For Slobodan Milosevic, old habits die hard. He has been away from home for more than a year now, held by the United Nations at its war-crimes tribunal in the Hague. But each morning he returns to Serbia via the airwaves, the familiar pink cheeks and silvery hair reclaiming their place on TV sets across the former Yugoslavia. For the president of the National Committee for the Liberation of Slobodan Milosevic, an organization of hard-liners, it’s a welcome sight. “I am proud of our President,” says Bogoljub Bjelica. “He is superior in every way.”
That view is widely shared in Serbia. Approval of the ex-President, not long ago in the single digits, doubled in the first week of his trial earlier this year to 20% and stayed there. Approval of the international tribunal conversely continues to drop: now even the NATO alliance that bombed Belgrade, polls say, is held in higher public esteem.
The Serb nationalism that Milosevic rode to power, meanwhile, is enjoying a modest revival. Ultranationalist Vojislav Seselj, Milosevic’s own pick for President in elections at the end of this month, now claims 12% support, up from 4% in May. Those who hoped that the spectacle of the former President in the dock would shock Serbs into recognizing the crimes done in their name are having to rethink. And worse may lie ahead. This week prosecutors begin the second part of their case against Milosevic — for his responsibility in the ethnic cleansing of Bosnia and Croatia. In this phase of the trial, he is expected to dwell heavily on how Serbs are victims, not perpetrators, of the Balkan wars, a popular refrain at home. “Milosevic was politically dead before he was transferred to the Hague,” says Dragoljub Zarkovic, a leading Belgrade editor. “The tribunal has given him the kiss of life.”

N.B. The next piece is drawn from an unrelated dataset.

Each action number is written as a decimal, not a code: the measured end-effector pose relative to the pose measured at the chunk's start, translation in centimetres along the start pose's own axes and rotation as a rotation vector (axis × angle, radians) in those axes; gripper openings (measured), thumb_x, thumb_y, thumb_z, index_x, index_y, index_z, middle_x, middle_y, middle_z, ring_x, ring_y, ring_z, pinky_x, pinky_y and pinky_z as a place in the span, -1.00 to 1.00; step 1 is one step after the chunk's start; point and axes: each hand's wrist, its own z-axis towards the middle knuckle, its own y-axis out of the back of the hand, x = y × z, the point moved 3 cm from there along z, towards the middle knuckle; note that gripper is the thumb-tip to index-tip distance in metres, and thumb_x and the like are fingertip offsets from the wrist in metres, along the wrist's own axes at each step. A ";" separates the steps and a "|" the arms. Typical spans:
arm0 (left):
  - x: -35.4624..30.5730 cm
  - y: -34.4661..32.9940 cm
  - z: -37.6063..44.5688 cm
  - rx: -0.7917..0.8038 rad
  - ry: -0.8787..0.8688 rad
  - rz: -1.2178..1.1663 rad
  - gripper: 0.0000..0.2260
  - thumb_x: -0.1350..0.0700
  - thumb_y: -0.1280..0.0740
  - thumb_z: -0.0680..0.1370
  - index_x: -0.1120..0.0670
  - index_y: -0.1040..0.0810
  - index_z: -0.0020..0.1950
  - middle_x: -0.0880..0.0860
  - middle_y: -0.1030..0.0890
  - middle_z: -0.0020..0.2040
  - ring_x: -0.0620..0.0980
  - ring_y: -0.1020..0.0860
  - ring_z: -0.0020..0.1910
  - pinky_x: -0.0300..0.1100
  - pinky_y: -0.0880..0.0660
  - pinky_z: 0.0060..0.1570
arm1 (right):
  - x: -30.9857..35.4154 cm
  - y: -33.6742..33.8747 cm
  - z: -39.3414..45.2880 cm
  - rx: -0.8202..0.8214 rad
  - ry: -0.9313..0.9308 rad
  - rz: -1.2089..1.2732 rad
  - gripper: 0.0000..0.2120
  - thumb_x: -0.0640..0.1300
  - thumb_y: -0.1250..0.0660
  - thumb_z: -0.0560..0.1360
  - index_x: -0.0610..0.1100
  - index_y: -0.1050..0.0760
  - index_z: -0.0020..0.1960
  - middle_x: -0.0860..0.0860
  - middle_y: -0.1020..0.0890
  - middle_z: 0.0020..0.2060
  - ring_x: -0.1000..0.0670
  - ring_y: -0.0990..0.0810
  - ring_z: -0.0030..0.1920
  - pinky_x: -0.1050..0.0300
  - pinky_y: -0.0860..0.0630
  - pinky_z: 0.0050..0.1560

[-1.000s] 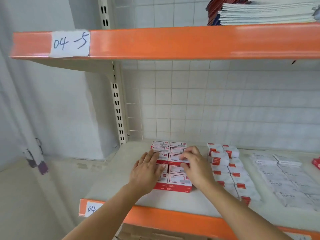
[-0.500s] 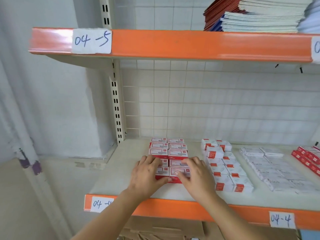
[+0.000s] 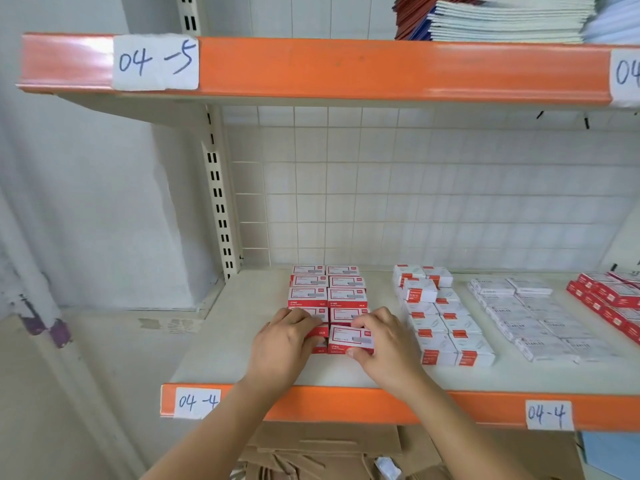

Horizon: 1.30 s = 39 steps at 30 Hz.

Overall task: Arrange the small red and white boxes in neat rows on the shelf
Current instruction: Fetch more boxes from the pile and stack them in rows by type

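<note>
- Shelf (image 3: 242,341) of pale board with an orange front lip, paper tags on the lip reading "04-4" (image 3: 549,415).
- Small red and white cardboard boxes (image 3: 327,296) sit on the left part of the shelf in two columns, touching side by side, running from the front toward the tiled back wall (image 3: 415,202).
- Left hand (image 3: 282,344) lies over the front of the left column; its fingers (image 3: 294,315) are curled down onto the top of the box there, the thumb side against the front box. Cannot tell whether it grips or only presses.
- Right hand (image 3: 384,344) holds the front right red and white box (image 3: 349,339): fingers curl over its back right edge, thumb pressed on the front lower corner. This box sits slightly skewed against its column.
- Just to the right, apart from the hands, two columns of white boxes with red corners (image 3: 440,327), one lying on top near the back.
- Farther right, flat white packets (image 3: 533,323), then more red boxes (image 3: 609,299) at the frame edge.
- Upper orange-lipped shelf (image 3: 381,69), tagged "04-5", carries a stack of notebooks (image 3: 502,19).
- Brown cardboard (image 3: 329,448) lies below the shelf.
</note>
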 end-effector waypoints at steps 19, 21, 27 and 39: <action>0.5 -0.5 2.0 -0.090 -0.042 0.019 -0.76 0.19 -0.39 0.50 0.08 -0.62 0.16 0.07 -0.57 0.05 0.09 -0.53 0.07 -0.04 -0.58 -0.18 | 0.9 1.1 2.6 -0.103 0.002 -0.087 -0.63 0.03 -0.29 0.54 0.04 -0.39 0.33 0.12 -0.40 0.23 0.06 -0.43 0.19 0.20 -0.42 0.01; 0.6 -0.8 1.8 -0.084 -0.054 0.016 -0.73 0.20 -0.34 0.53 0.08 -0.58 0.22 0.06 -0.55 0.12 0.09 -0.50 0.14 -0.06 -0.55 -0.05 | 1.2 1.4 2.5 -0.132 0.000 -0.086 -0.64 0.02 -0.31 0.53 0.01 -0.40 0.30 0.10 -0.41 0.21 0.04 -0.47 0.13 0.19 -0.44 -0.07; 0.9 0.0 1.6 -0.119 -0.012 -0.029 -0.73 0.23 -0.43 0.44 0.11 -0.61 0.13 0.07 -0.57 0.06 0.11 -0.54 0.05 -0.03 -0.54 -0.04 | 2.9 2.2 -0.1 -0.241 0.253 -0.145 -0.92 -0.17 -0.42 0.40 -0.07 -0.52 -0.16 0.07 -0.56 -0.20 0.03 -0.56 -0.20 0.13 -0.52 -0.21; 1.7 -0.3 1.2 -0.125 0.110 -0.015 -0.80 0.12 -0.38 0.50 0.11 -0.57 0.11 0.05 -0.55 0.10 0.06 -0.49 0.08 -0.11 -0.48 -0.06 | 2.6 0.1 -1.1 0.024 0.125 -0.266 -0.62 0.09 -0.17 0.57 -0.03 -0.36 0.33 0.04 -0.44 0.21 0.00 -0.35 0.22 0.10 -0.34 0.18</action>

That is quite an achievement. It was Serbs, after all, who dumped the ex-apparatchik from power two years ago and then gleefully tore his campaign posters from city walls. Today his quarrelsome successors have siphoned off some of that anger. And Milosevic, the consummate party hack, has skillfully repackaged himself as an outsider. His decision to represent himself in court combined with his physical isolation in the Hague helped foster the image of one man standing against a powerful foe. So too has the unnamed heart ailment that repeatedly halted proceedings this summer. The absence of high-level witnesses who could testify to his crimes from the inside hasn’t helped. “In principle I hate him,” says Luka Raspopovic, 19, a student lounging by the Sava River. ” But I am rooting for him in the trial. He’s alone against the world.”
Milosevic has also used his position, and the media spotlight, to bang away at the view shared by many Serbs that their country should not be singled out for its role in the Balkan wars. In recent opinion polls, Serbs still blame Croat nationalism, nato and the United States — not Serb aggression — for starting the breakup of Yugoslavia. “He’s telling people what they want to hear,” says a tribunal official in Belgrade.
Shortly before the trial started this February, the Kosovo Albanian publisher Veton Surroi said he hoped Serbs would use the opportunity “to open their souls and say, ‘Where was I when that happened? Where were the Serb people?'” But despite the efforts of prosecutors to draw attention to the massacres at Racak and other killing grounds, Milosevic often successfully kept the focus on technicalities. A few months ago, when a prosecution witness described in detail the discovery of several murdered women at the bottom of a well with injuries to their pelvic areas suggesting rape, Milosevic blithely argued that the victims must have fallen and injured themselves. In cafs from Belgrade to Bujanovac, a kind of collective amnesia is setting in. “Mass graves? People don’t believe in mass graves any more,” says Natasa Kandic, a human rights investigator who documented war crimes in Kosovo. “We haven’t touched on our own responsibility.”
None of this means that Milosevic is likely to get off when the trial wraps up two years from now. Prosecutors are building a strong legal case against him. Milosevic may be holding his own in the eyes of many Serbs, but it will be U.N. judges, not opinion polls, that decide his fate. Until then, Milosevic will continue to primp and proclaim on TV sets across Serbia. “He looks like he would do it all again,” says Kandic, shaking her head. In fact, he probably would.